Peta di bawah ini memvisualisasikan Desa Sungai Ajung dan dinamika tata guna lahannya:
Selain itu, terdapat sekitar 11.700 hektare hutan di Sungai Ajung yang berada di luar kawasan lindung tetapi masih termasuk Kawasan Hutan. PT Kokoh Buana Selaras sedang dalam proses membangun konsesi restorasi ekosistem di kawasan tersebut. Sangga Bumi bekerja sama dengan masyarakat untuk mengidentifikasi bagian penting hutan berdasarkan habitat spesies dan tingkat perburuan.

Owa Abbott (Hylobates abbotti). Pada tahun 2025, kami menempatkan empat titik pendengaran di rawa air tawar, area pertanian campuran, dan rawa gambut yang belum terganggu. Salah satu titik pendengaran mendeteksi suara panggilan owa yang kami identifikasi sebagai owa Abbott. Tidak ditemukannya suara owa di tiga titik lainnya cukup mengejutkan karena kami pernah melihat owa di area tersebut dan rawa gambut umumnya merupakan habitat yang baik bagi owa.

Lutung Tiga Warna (Presbytis chrysomelas cruciger).

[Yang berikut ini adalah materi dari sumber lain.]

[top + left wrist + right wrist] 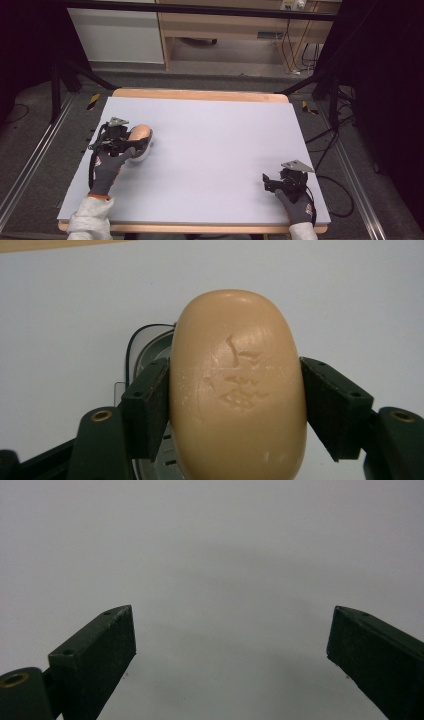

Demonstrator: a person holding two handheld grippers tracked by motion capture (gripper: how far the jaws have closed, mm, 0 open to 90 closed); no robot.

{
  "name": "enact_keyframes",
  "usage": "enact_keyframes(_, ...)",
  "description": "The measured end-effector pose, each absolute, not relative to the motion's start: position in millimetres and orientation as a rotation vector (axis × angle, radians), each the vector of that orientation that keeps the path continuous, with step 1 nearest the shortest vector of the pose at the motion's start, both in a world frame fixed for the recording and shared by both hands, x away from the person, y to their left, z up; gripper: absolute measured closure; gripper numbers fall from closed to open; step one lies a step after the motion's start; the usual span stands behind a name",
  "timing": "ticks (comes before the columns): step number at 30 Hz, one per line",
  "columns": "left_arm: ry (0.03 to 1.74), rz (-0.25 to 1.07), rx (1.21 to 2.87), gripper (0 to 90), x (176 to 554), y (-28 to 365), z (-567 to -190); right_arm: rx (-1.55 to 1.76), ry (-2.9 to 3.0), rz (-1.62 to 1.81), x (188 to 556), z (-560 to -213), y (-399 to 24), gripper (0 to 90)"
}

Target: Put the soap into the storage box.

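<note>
A tan soap bar (237,390) is clamped by the left hand-held gripper (134,142) above a soap dish (150,347) (partly hidden); the right hand-held gripper (230,645) is held wide open, empty, over the desk (210,135).

Left tongs (235,405) clamped tight; right tongs (232,645) spread wide, low.

A: Left gripper (131,142)?
B: Black, grey three-cornered plate on top, black cable, brass screws beside blocky jaws.
A: Right gripper (265,181)?
B: Same build.
A: Clothing?
B: Dark grey gloves, orange cuff trim, white sleeves.
</note>
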State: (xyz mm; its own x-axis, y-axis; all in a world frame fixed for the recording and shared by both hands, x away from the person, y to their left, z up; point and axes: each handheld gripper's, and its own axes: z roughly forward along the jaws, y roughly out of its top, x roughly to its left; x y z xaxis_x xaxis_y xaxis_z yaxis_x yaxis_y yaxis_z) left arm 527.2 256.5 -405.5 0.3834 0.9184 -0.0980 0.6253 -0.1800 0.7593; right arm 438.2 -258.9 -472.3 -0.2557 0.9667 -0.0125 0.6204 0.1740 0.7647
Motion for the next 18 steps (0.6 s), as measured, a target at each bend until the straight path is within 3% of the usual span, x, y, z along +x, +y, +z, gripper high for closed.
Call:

Staf Sangga Bumi Lestari telah memotret lutung tiga warna di rawa gambut yang belum terganggu di Sungai Ajung. Kami juga pernah melihat spesies ini dalam kondisi dipelihara.

Kucing Kepala Datar (Prionailurus planiceps). Kami telah mendapatkan gambar kucing kepala datar melalui kamera jebak di rawa gambut di bagian utara Sungai Ajung. Tim lapangan Sangga Bumi juga mengambil foto kucing kepala datar di area rawa gambut di luar batas selatan Sungai Ajung. Karena area di antara kedua lokasi penemuan tersebut merupakan blok hutan yang tidak terputus, kemungkinan besar kucing kepala datar tersebar di seluruh kawasan tersebut.

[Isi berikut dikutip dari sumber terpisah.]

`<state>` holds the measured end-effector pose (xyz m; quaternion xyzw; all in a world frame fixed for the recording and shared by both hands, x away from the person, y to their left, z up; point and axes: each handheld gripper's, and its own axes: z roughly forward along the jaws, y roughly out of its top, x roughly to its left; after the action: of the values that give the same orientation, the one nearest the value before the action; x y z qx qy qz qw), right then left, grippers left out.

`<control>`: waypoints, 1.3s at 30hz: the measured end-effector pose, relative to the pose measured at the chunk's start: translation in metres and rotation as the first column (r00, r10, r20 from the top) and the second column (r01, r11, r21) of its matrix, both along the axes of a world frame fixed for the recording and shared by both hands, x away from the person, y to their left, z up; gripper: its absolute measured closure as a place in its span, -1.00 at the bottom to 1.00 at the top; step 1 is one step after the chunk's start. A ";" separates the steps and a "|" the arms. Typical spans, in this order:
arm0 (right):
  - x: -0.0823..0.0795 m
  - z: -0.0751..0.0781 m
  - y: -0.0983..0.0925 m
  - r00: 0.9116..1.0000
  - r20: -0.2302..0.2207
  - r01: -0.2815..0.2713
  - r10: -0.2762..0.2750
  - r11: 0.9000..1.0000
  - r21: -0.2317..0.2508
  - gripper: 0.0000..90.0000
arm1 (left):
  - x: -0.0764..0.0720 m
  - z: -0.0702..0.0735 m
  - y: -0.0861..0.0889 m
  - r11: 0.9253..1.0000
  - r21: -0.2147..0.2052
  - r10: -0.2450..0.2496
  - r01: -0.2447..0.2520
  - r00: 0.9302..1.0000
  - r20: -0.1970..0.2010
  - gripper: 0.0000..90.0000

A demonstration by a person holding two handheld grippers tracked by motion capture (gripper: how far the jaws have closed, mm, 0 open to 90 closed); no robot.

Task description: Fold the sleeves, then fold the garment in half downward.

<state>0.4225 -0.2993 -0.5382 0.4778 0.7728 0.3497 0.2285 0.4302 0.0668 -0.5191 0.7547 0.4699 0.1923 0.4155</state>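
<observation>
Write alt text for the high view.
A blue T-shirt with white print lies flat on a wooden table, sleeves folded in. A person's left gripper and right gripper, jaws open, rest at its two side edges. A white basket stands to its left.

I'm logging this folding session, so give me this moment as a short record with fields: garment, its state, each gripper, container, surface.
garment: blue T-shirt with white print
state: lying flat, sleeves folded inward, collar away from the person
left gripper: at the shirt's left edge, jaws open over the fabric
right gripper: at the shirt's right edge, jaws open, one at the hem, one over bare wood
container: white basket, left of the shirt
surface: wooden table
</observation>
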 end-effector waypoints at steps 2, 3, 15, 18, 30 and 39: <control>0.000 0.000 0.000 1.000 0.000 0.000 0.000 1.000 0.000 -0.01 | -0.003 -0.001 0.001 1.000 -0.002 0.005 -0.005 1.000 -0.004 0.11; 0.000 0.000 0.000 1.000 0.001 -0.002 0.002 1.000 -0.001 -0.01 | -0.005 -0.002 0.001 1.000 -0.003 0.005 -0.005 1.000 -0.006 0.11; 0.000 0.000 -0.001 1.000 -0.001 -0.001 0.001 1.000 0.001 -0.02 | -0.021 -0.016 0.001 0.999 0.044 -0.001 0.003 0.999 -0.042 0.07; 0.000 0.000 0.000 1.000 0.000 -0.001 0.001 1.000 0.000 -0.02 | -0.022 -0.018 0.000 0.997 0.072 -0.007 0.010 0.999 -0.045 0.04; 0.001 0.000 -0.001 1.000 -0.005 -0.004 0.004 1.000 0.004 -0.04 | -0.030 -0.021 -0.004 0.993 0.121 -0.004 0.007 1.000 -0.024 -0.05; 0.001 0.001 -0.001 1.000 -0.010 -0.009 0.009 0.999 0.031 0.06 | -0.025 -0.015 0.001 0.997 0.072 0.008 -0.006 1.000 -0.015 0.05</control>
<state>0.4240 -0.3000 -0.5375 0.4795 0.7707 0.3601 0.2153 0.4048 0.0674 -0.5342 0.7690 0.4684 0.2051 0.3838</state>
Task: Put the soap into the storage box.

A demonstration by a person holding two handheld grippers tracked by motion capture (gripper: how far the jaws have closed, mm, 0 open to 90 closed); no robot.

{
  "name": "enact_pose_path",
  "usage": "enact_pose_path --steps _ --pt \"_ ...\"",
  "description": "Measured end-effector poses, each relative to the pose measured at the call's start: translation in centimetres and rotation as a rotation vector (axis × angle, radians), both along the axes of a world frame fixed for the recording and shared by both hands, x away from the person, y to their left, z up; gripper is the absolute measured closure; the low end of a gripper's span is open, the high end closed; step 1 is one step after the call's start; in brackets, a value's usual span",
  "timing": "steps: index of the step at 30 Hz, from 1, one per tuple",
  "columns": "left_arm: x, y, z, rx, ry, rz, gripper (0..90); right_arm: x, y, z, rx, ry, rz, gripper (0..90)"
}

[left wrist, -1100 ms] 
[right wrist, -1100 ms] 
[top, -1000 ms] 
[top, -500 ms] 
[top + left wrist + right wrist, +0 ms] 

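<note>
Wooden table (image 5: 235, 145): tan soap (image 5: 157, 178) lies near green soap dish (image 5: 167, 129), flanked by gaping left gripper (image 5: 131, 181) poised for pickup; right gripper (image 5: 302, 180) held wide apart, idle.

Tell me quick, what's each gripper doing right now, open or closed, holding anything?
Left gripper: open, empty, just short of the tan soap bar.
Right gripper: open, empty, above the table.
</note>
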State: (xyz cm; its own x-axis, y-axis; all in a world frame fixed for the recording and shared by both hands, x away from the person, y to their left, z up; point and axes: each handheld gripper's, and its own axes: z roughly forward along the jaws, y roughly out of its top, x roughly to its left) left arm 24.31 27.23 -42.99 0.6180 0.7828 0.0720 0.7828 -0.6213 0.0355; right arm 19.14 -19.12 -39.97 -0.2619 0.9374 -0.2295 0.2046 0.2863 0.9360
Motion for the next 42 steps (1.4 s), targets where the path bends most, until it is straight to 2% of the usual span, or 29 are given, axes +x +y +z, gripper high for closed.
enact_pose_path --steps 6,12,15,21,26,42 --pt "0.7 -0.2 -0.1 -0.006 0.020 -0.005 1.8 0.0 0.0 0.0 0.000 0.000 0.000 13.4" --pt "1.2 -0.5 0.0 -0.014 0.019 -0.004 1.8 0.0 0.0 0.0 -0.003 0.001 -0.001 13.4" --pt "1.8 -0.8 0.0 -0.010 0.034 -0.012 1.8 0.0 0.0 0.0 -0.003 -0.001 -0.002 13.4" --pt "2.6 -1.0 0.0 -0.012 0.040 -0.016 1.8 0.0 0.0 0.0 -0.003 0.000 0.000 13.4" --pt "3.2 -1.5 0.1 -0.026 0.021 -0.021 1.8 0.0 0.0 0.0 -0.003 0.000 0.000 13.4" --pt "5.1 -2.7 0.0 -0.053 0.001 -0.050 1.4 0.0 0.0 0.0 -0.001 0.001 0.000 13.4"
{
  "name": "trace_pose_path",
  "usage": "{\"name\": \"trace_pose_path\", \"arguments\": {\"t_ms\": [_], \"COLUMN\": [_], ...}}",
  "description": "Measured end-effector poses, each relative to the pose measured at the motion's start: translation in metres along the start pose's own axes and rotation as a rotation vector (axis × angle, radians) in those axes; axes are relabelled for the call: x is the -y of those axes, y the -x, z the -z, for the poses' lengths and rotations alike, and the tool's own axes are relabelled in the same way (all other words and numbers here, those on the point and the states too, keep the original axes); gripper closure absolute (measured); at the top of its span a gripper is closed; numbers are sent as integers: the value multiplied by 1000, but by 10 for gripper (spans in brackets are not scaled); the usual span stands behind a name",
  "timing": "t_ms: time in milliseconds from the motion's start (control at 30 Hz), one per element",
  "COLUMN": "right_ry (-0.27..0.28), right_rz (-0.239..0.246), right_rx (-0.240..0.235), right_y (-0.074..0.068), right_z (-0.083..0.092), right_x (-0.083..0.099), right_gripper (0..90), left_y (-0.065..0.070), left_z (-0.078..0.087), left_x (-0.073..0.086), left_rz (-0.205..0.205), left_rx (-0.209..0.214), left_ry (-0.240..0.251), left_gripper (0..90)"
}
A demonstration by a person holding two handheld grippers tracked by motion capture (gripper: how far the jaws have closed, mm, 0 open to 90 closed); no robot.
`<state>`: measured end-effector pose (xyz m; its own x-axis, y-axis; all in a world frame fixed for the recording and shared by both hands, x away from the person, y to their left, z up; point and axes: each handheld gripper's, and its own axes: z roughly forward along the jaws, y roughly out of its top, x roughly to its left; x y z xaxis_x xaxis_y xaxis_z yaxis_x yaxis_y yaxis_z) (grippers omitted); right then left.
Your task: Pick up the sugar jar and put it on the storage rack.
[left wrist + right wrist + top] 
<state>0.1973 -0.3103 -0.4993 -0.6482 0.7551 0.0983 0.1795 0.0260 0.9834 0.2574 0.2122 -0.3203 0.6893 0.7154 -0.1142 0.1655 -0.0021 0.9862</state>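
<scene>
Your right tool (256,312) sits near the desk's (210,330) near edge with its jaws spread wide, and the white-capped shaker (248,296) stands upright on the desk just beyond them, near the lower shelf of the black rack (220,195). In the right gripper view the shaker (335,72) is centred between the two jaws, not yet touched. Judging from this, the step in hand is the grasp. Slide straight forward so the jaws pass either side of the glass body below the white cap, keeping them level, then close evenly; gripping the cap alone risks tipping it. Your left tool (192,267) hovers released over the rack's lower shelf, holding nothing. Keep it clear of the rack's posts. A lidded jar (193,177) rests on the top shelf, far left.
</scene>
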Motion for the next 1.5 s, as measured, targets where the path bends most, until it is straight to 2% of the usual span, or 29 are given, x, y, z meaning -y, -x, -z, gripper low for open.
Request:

Pemetaan partisipatif membantu mengidentifikasi lokasi kemunculan spesies dan habitat penting menurut masyarakat. Kamera jebak dan sensor bioakustik ditempatkan di lokasi tersebut untuk mengonfirmasi keberadaan spesies sekaligus mendeteksi ancaman manusia seperti suara tembakan, gergaji mesin, dan jebakan. Identifikasi kawasan prioritas ini akan menghasilkan rencana pengelolaan konservasi spesifik berdasarkan spesies dan lokasi. Rencana tersebut kemudian dapat diintegrasikan dengan pengelolaan Hutan Adat, Hutan Desa, dan tata ruang APL, serta dimasukkan ke dalam RKPDes.